§ **Task to complete**
Only those lines running from the start of the listing below through the line that holds "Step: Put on" are to be written out, exactly and in full.
-------------------------
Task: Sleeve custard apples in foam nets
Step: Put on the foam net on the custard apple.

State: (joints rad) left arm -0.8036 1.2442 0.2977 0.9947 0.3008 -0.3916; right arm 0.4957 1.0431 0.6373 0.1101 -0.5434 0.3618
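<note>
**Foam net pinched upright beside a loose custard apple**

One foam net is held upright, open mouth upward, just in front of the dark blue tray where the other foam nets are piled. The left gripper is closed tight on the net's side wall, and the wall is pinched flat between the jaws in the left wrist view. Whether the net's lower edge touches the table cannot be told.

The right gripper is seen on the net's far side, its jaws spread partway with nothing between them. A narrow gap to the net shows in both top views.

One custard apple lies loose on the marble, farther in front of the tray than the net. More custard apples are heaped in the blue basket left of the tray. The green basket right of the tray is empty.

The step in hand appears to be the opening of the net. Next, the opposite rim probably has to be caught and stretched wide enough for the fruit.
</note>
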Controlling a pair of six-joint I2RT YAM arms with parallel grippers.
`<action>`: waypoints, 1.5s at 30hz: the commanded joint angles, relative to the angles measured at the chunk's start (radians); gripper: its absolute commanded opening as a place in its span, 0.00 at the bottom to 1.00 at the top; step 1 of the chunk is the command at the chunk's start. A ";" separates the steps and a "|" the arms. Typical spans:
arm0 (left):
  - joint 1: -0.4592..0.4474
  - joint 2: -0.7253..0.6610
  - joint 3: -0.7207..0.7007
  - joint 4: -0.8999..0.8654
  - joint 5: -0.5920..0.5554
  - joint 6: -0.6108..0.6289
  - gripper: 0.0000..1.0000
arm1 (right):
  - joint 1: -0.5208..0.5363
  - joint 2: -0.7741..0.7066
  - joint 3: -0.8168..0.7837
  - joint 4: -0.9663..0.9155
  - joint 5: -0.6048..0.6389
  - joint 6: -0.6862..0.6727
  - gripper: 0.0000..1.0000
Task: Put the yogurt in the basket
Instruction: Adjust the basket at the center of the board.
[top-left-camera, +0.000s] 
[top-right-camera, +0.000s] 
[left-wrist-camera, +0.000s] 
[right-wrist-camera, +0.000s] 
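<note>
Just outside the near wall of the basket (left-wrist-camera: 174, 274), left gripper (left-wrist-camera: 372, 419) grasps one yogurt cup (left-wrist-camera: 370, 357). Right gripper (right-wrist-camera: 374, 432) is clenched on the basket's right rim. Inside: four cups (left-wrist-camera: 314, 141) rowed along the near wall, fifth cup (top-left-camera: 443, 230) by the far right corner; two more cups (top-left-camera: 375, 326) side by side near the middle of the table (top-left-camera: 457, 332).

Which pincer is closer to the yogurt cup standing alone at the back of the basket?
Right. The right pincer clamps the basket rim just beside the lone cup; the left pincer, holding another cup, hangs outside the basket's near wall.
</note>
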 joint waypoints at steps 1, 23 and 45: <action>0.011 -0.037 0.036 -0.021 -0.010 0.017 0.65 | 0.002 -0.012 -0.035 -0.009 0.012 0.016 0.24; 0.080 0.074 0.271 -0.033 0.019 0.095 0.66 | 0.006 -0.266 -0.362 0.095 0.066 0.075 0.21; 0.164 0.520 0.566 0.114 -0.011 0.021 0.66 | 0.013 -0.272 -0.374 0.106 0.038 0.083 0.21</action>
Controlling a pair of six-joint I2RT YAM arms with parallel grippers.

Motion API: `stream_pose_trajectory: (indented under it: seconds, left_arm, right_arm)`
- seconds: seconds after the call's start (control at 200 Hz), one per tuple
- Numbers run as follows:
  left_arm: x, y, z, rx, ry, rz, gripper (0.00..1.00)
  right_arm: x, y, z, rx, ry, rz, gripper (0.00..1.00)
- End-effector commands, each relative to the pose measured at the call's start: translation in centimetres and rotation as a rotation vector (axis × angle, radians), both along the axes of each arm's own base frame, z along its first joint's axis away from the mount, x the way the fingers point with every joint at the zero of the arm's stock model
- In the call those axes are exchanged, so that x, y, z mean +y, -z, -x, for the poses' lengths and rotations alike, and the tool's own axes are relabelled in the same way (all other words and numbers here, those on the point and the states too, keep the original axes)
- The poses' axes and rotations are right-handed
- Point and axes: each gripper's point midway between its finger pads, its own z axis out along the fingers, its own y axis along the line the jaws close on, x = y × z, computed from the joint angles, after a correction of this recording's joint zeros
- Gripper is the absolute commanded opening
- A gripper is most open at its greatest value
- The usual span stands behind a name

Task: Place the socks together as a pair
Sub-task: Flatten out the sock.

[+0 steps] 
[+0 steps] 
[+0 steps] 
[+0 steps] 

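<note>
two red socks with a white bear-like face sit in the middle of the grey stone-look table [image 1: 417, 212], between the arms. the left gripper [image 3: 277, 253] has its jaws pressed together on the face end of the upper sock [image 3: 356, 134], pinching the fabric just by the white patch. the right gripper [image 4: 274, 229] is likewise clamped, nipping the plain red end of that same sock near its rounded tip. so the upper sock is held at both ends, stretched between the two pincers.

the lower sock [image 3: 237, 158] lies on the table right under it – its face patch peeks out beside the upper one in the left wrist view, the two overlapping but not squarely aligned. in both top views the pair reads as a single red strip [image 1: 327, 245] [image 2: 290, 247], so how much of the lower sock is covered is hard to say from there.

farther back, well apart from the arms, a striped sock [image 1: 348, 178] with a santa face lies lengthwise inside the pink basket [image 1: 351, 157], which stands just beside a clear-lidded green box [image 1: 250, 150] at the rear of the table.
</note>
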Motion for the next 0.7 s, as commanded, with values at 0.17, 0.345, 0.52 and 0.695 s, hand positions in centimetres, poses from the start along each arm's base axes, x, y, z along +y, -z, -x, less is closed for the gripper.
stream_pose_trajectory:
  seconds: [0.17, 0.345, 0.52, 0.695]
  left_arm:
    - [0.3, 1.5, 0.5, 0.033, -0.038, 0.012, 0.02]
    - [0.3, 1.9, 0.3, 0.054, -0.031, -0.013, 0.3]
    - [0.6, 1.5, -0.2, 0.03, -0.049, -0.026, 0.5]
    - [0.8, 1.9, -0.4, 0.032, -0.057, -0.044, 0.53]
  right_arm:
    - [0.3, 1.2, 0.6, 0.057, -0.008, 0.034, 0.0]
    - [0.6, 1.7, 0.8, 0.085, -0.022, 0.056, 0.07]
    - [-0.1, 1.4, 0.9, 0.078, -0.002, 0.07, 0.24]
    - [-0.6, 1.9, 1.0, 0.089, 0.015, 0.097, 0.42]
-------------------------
§ **Solution for this task**
Task: Sleeve custard apples in foam nets
Step: Put on the foam net on the custard apple.

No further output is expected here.